• WHAT IS BEING ASKED: What you return should match the data below exactly, with no pictures in it.

• INPUT DATA:

========================================

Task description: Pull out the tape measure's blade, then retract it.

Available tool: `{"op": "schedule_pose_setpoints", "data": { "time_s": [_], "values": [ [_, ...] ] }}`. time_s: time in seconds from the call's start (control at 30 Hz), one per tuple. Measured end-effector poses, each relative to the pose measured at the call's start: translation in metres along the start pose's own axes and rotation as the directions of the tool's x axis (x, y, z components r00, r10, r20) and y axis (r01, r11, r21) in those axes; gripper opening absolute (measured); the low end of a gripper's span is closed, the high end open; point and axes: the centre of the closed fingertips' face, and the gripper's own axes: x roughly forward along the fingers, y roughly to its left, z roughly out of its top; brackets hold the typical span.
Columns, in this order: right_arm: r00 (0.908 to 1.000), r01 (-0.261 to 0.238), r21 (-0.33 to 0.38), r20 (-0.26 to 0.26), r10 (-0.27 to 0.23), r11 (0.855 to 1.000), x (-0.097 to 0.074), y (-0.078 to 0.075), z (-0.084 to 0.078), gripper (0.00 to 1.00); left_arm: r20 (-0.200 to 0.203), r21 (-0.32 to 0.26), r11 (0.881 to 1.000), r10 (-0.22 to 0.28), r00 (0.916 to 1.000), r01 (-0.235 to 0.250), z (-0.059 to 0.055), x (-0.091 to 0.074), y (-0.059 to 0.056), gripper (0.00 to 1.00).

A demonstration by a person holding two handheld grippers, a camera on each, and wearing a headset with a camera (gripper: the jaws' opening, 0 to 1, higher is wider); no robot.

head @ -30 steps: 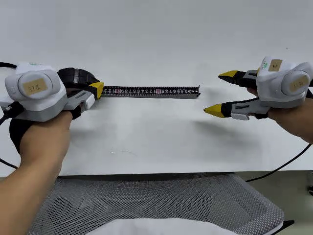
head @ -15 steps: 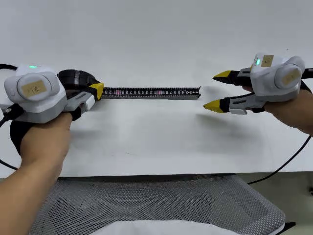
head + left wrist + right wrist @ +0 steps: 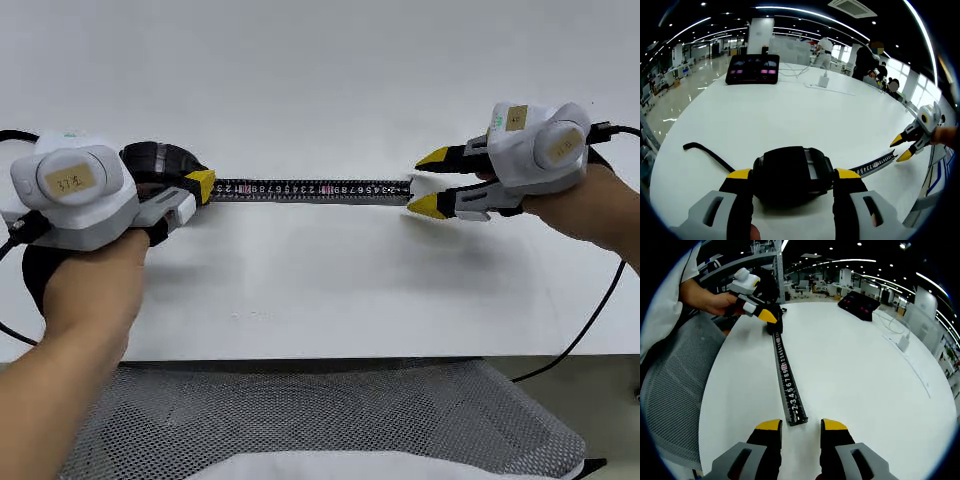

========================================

• WRITTEN SOLUTION:
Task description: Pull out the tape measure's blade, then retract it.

Available tool: `{"op": "schedule_pose_setpoints", "data": { "time_s": [_], "values": [ [_, ...] ] }}`. time_s: time in seconds from the call's start (control at 30 Hz), one per tuple. Measured end-effector poses, each relative to the pose measured at the call's start: translation in metres along the start pose's own axes and rotation as the directions of the tool's x axis (x, y, z components r00, r10, r20) and y axis (r01, r11, r21) in those axes; gripper opening absolute (measured); the low end of a gripper's span is closed, the high end open; point and axes: the centre of the closed fingertips' face, and the gripper's own axes: x roughly forward along the fingers, y roughly to its left, z roughly out of its top; brackets hold the typical span.
Columns, in this order: right_arm: r00 (0.908 to 1.000), r01 (-0.261 to 0.238), r21 (-0.33 to 0.38), r20 (-0.26 to 0.26), r10 (-0.27 to 0.23), r11 (0.855 to 1.000), x (-0.097 to 0.074), y (-0.078 to 0.075), z (-0.084 to 0.078), gripper (0.00 to 1.00); left_arm: r20 (-0.200 to 0.203), r21 (-0.32 to 0.26), r11 (0.881 to 1.000), r10 (-0.22 to 0.28), r00 (0.916 to 1.000), r01 (-0.235 to 0.250), z (-0.059 to 0.055), x (-0.091 to 0.074), y (-0.059 to 0.056), gripper (0.00 to 1.00).

A demonstration by a person holding two handheld grippers, a camera on each, and wearing a headset with a camera (gripper: the jaws' opening, 0 to 1, higher is wider); no robot.

head @ -30 steps: 
head @ -15 steps: 
head + left wrist + right wrist @ +0 steps: 

Nothing further remains to be added to the answer.